▸ WHAT YOU NEED TO DO
Word for word, give again the line holding "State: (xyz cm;" and each line after it to the end of the listing below.

▸ GIVEN DATA
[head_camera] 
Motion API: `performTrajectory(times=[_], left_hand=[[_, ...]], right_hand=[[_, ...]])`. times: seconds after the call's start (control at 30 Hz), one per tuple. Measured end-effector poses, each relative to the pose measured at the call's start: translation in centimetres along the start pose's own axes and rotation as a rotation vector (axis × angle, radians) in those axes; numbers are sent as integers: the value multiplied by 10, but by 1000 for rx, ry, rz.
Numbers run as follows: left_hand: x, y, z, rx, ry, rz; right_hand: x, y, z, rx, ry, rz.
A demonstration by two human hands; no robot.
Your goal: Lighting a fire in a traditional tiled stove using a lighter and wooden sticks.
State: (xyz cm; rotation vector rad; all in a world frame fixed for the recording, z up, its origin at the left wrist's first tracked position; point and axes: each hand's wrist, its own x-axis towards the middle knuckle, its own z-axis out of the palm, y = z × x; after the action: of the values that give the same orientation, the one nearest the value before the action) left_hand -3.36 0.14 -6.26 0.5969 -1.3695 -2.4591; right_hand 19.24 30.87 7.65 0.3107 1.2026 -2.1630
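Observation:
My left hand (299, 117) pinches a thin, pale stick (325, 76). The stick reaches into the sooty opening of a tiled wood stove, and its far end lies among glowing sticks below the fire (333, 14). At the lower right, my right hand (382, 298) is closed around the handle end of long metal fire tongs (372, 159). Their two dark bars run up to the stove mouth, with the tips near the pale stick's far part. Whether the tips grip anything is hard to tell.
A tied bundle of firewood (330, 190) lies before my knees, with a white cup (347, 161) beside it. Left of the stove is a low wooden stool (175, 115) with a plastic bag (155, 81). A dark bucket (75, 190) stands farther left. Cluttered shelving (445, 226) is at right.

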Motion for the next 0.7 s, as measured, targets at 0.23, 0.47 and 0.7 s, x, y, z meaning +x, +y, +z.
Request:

▸ SOLUTION BELOW
State: (xyz cm; rotation vector rad; all in a world frame fixed for the recording, z up, its origin at the left wrist's first tracked position; point and axes: each hand's wrist, its own x-axis towards the middle knuckle, its own z-axis out of the palm, y = z × x; after the action: of the values that give the same orientation, the one nearest the value before the action) left_hand -3.36 0.14 -6.26 0.5969 -1.3695 -2.4591; right_hand 19.24 30.87 7.65 0.3107 1.2026 -2.1630
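Observation:
My left hand (299, 117) pinches a thin, pale stick (325, 76). The stick reaches into the sooty opening of a tiled wood stove, and its far end lies among glowing sticks below the fire (333, 14). At the lower right, my right hand (382, 298) is closed around the handle end of long metal fire tongs (372, 159). Their two dark bars run up to the stove mouth, with the tips near the pale stick's far part. Whether the tips grip anything is hard to tell.
A tied bundle of firewood (330, 190) lies before my knees, with a white cup (347, 161) beside it. Left of the stove is a low wooden stool (175, 115) with a plastic bag (155, 81). A dark bucket (75, 190) stands farther left. Cluttered shelving (445, 226) is at right.
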
Motion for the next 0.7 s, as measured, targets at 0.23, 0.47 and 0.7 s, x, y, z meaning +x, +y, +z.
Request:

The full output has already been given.